Visual Servoing For Manipulators - Part I

Jan 27, 2019 · 8 mins read
Visual Servoing For Manipulators - Part I
Share this

Visual Servoing is one of the most used robotics in the industry for automation. It involves using computer-vision based realtime feedback of the task space for online control of manipulator end-effector pose while performing tasks. Servoing refers to using a closed-loop feedback mechanism to manipulate reference input signal to a system while eventually driving the system to the desired target. Extracted features from visual information relate the robot current configuration to the task at hand and the system generates high-level pose control commands towards task completion.

Visual Servoing Visual Servoing


Image processing represents the physical state of the object in the world such that it can be related to the robot pose. The fundamental geometric relationship between an object in 3D space and its projection in an image helps connect the visual feed to the world and the robot. Visual servoing is dependent on robot pose estimation, robot control and realtime image processing. The kinematics and dynamics of robots vary depending on the model thereby changing the control instructions.
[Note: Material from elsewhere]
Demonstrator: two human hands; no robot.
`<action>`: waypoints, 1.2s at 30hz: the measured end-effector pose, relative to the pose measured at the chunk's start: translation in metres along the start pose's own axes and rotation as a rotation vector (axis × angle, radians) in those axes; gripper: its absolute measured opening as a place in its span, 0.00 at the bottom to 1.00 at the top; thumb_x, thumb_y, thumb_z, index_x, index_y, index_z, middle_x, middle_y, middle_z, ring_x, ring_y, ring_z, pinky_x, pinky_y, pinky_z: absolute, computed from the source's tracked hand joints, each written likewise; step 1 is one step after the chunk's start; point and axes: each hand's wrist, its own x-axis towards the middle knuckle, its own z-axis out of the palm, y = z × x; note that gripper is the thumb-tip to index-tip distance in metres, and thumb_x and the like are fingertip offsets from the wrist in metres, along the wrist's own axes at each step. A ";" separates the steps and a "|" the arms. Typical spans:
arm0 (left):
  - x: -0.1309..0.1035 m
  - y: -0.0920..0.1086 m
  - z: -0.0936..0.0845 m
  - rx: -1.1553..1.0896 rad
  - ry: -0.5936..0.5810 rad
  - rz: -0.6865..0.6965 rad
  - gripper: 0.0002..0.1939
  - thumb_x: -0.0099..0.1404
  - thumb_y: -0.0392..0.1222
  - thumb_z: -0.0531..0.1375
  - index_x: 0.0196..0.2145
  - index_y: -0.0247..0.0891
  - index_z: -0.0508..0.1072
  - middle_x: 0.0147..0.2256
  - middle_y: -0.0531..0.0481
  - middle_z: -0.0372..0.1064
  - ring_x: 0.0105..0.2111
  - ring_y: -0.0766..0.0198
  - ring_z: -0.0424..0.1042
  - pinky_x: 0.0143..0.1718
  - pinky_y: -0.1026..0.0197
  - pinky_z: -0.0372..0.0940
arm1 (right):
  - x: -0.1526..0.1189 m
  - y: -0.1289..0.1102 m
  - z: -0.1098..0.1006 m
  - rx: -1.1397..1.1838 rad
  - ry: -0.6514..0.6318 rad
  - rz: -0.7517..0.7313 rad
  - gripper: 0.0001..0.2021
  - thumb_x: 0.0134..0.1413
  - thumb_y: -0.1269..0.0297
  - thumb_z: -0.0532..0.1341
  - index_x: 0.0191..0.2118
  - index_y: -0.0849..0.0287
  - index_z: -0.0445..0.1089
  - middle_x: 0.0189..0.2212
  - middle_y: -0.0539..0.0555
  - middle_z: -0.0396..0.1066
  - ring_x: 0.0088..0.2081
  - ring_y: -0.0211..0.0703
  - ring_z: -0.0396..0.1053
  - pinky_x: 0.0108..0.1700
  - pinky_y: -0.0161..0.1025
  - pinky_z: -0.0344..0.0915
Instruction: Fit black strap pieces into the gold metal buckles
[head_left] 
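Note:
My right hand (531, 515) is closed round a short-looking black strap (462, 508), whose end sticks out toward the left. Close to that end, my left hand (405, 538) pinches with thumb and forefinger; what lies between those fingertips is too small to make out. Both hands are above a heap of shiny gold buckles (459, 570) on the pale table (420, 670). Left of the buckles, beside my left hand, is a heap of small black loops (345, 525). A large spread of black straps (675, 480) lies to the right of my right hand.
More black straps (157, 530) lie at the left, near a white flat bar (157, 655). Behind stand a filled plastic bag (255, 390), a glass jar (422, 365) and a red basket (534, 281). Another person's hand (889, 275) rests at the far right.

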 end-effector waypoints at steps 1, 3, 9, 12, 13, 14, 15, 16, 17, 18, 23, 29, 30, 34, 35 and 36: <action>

Image processing is used for extraction of several features like points, edges and gradients in images. Such features help in segmentation, object detection and recognition. Such image features are macro level properties that are obtained after batch operations on individual image pixels. The higher the pixel resolution of the image, the better are algorithms at processing the image and obtaining accurate features at the expense of increased computational expense.

Object Detection, Object Recognition and Segmentation Object Detection, Object Recognition and Segmentation

Visual servoing is a realtime operation and thus involves interpretation of features in one still image or multiple consecutive images or streo images or image flows.

Visual servoing for robot manipulators has two main paradigms based on camera mounting positions; eye-in-hand and eye-to-hand. Eye-in-hand paradigm has the camera mounted on the end-effector of the robot and moves around with it and thus, everything that the robot sees in the world is with reference to the end-effector cartesian pose. The eye-to-hand paradigm has the camera fixed in the world and all observations from the camera are transformed to robot frame.

Eye-in-hand and Eye-to-hand paradigms
Eye-in-hand and Eye-to-hand paradigms

Another feedback-interpretation based category of visual servoing has two direct and indirect servoing types that generate cartesian poses for the robot and joint angles for online motion respectively. The direct method is easy to use but slow while the latter is complex and fast.

Visual Servoing Schemes

There are two most important visual servoing schemes - position-based visual servoing(PBVS) and image-based visual servoing(IBVS). PBVS uses the visual features to reconstruct the 3D pose of objects of interest and compare it with the current pose to generate a cartesian error that the robot needs to operate on and converge onto the goal. IBVS scheme uses the 2D image of the world, obtains values of the relevant features on them and then manipulates the robot around until the values for the features converge to the desired ones.



The two main components of PBVS high-level operation are computer vision and robot kinematics. Computer vision is responsible for intepretation of the scene, extraction of features and representation of the same in 3D space. Thereafter, the attempt to diminish the cartesian error is translated into robot control instructions.

3D scene reconstruction from visual information makes it important to have accurate camera calibration and pose information such that knowledge about the world is correct and directs the robot to the right location in space. It is important to have accurate geometric transformations between the camera and the world and the camera and the robot end-effector.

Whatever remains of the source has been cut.